* **Data**
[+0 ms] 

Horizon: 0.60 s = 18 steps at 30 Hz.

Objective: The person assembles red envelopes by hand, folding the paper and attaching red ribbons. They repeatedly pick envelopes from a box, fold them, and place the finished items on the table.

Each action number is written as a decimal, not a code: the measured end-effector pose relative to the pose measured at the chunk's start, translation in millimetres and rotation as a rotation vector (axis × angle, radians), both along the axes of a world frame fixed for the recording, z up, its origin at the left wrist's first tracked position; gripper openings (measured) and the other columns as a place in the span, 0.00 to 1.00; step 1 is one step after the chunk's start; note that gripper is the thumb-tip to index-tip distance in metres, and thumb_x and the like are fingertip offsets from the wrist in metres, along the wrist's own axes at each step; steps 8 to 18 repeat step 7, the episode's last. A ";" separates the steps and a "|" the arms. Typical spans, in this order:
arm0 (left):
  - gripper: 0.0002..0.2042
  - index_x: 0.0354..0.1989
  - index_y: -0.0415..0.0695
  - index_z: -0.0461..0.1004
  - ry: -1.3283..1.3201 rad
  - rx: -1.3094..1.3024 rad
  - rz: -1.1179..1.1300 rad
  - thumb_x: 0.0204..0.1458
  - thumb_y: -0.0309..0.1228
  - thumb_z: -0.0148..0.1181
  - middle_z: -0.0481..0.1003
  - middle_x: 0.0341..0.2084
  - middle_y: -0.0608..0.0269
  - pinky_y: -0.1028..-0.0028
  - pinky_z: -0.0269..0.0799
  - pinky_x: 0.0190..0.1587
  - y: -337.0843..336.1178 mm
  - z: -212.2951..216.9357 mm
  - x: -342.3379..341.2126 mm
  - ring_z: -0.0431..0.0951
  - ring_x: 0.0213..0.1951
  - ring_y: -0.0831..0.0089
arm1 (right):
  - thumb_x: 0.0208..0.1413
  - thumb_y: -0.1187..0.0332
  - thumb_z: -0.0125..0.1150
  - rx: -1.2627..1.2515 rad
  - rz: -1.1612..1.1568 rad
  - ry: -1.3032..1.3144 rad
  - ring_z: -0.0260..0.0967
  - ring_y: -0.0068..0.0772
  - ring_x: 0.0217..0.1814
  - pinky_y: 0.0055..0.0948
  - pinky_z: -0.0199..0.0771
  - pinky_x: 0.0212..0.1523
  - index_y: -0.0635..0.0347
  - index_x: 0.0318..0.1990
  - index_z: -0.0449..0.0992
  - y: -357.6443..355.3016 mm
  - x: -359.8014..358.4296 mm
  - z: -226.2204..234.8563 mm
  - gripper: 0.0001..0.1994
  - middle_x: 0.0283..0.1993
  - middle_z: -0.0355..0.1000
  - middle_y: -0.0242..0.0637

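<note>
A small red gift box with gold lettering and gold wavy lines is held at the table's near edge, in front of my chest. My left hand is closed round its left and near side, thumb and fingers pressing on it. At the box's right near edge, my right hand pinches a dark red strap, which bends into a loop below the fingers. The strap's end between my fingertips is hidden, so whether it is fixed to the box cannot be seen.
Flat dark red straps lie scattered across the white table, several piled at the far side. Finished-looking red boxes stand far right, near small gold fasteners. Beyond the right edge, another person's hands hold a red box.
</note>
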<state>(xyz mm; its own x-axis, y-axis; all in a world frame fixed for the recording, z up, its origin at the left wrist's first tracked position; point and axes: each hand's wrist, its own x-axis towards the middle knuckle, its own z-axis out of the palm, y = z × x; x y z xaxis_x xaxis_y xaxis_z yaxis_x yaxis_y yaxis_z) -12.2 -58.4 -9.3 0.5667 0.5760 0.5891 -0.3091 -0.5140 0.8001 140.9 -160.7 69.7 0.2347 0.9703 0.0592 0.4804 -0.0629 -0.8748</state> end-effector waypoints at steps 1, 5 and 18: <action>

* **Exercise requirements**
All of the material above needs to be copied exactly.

* **Task solution**
[+0 ms] 

Horizon: 0.60 s = 18 steps at 30 Hz.

Objective: The person assembles red envelopes by hand, folding the paper and attaching red ribbons. They repeatedly pick envelopes from a box, fold them, and place the finished items on the table.

Each action number is written as a decimal, not a code: the measured end-effector pose relative to the pose measured at the chunk's start, translation in millimetres and rotation as a rotation vector (axis × angle, radians), both along the axes of a world frame fixed for the recording, z up, its origin at the left wrist's first tracked position; gripper openings (measured) and the other columns as a place in the span, 0.00 to 1.00; step 1 is one step after the chunk's start; note that gripper is the thumb-tip to index-tip distance in metres, and thumb_x and the like are fingertip offsets from the wrist in metres, along the wrist's own axes at each step; steps 8 to 18 repeat step 7, the episode's last. A ";" separates the steps and a "|" the arms. Typical spans, in this order:
arm0 (left):
  - gripper: 0.0002..0.2042
  - index_x: 0.0354..0.1989
  - index_y: -0.0415..0.0695
  - index_z: -0.0461..0.1004
  - ry: -1.3283..1.3201 rad
  - rx: -1.3094..1.3024 rad
  - rz: -1.1179..1.1300 rad
  - thumb_x: 0.0204..0.1458
  - thumb_y: -0.0309..0.1228
  - thumb_z: -0.0148..0.1181
  - middle_z: -0.0481..0.1003
  - middle_x: 0.0341..0.2084
  - middle_y: -0.0608..0.0269
  - pinky_y: -0.1028..-0.0028
  - pinky_z: -0.0269..0.0799
  - pinky_x: 0.0190..0.1587
  - y: -337.0843..336.1178 mm
  - z: -212.2951..216.9357 mm
  - x: -342.3379..341.2126 mm
  - ring_z: -0.0431..0.0951
  - ring_x: 0.0213..0.1951
  - ring_y: -0.0831..0.0089
arm1 (right):
  - thumb_x: 0.0208..0.1413
  - thumb_y: -0.1187..0.0332
  - thumb_z: -0.0125..0.1150
  - rx: -1.2627..1.2515 rad
  - rz: -1.1612..1.1568 rad
  - ry: -1.3032..1.3144 rad
  - ring_z: -0.0260..0.0967
  - ring_y: -0.0068..0.0772
  - ring_x: 0.0217..0.1814
  - pinky_y: 0.0055..0.0948
  - pinky_z: -0.0199..0.0771
  - pinky_x: 0.0212..0.1523
  - index_y: -0.0635..0.0347
  - index_x: 0.0318..0.1990
  - index_z: -0.0449..0.0992
  - y: -357.6443..355.3016 mm
  - x: -359.8014..358.4296 mm
  - z: -226.2204..234.8563 mm
  - gripper: 0.0001..0.1994
  - middle_x: 0.0283..0.1993
  - middle_z: -0.0355..0.1000
  - middle_y: -0.0242..0.0637

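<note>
A small red gift box with gold lettering and gold wavy lines is held at the table's near edge, in front of my chest. My left hand is closed round its left and near side, thumb and fingers pressing on it. At the box's right near edge, my right hand pinches a dark red strap, which bends into a loop below the fingers. The strap's end between my fingertips is hidden, so whether it is fixed to the box cannot be seen.
Flat dark red straps lie scattered across the white table, several piled at the far side. Finished-looking red boxes stand far right, near small gold fasteners. Beyond the right edge, another person's hands hold a red box.
</note>
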<state>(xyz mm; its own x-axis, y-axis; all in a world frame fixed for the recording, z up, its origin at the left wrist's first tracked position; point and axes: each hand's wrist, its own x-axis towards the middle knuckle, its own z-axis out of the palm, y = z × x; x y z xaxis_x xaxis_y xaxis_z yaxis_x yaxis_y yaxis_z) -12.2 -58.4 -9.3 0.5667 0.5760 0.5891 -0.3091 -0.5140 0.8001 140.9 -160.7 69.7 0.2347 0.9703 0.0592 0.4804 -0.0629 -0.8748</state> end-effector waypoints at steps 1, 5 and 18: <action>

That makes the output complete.